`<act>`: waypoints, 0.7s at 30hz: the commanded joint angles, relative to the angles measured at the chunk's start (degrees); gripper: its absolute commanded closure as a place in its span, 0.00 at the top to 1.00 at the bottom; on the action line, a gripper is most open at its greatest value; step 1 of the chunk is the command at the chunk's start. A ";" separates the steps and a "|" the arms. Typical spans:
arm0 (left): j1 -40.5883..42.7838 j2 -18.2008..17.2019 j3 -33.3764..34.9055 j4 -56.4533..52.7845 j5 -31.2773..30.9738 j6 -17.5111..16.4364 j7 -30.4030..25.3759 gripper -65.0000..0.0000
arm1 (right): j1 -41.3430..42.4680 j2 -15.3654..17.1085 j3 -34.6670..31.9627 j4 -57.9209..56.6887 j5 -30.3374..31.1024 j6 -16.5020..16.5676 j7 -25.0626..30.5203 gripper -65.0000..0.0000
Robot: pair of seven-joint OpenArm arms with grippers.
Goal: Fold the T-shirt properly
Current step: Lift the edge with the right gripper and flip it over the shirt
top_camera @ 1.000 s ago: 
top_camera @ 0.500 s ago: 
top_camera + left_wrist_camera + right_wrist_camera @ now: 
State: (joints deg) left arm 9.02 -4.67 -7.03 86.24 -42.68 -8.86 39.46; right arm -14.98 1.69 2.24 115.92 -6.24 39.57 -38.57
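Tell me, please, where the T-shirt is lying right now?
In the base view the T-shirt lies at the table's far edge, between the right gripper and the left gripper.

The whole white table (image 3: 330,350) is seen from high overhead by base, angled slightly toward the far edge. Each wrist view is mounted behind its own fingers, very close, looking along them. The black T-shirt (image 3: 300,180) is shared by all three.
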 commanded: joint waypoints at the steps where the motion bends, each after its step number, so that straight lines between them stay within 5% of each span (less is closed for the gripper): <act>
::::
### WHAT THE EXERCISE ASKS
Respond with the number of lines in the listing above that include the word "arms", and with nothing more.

### COMPLETED TASK
2